_WHAT YOU HAVE TO DO:_ Wherever the string "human" appears in the entries below, return the line that holds it.

_RECORDS PROVIDED:_
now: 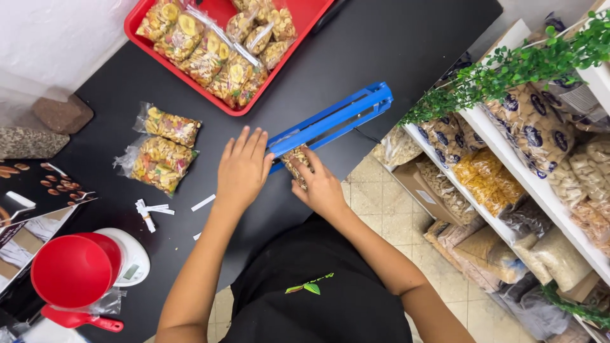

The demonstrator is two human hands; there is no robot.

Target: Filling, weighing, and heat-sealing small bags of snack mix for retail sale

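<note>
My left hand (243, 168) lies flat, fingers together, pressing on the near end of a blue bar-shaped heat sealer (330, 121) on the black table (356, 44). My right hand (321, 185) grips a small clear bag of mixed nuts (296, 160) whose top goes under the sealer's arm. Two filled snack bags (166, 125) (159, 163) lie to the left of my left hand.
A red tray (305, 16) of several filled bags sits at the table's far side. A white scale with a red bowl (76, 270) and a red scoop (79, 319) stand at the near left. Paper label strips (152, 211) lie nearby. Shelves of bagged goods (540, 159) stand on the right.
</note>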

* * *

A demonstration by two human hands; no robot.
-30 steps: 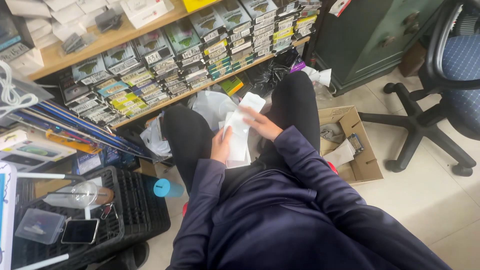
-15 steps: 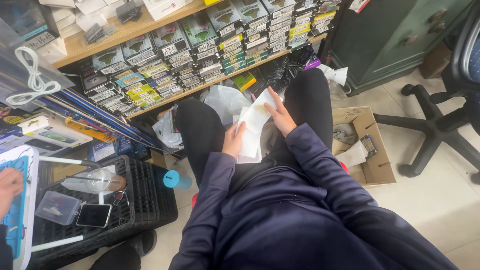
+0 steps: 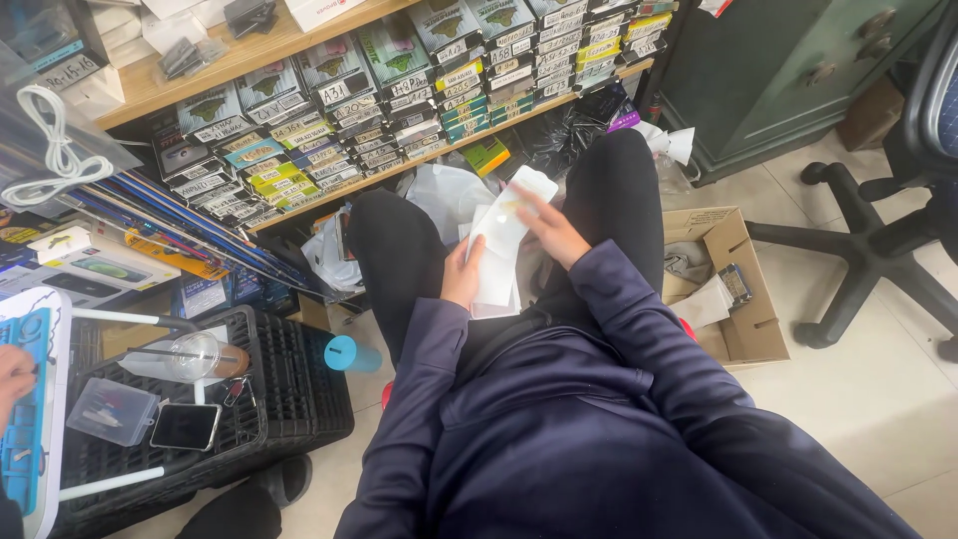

_REPLY TO THE EXERCISE:_
The demonstrator is two human hands; there is no robot.
A demonstration by two human hands; no robot.

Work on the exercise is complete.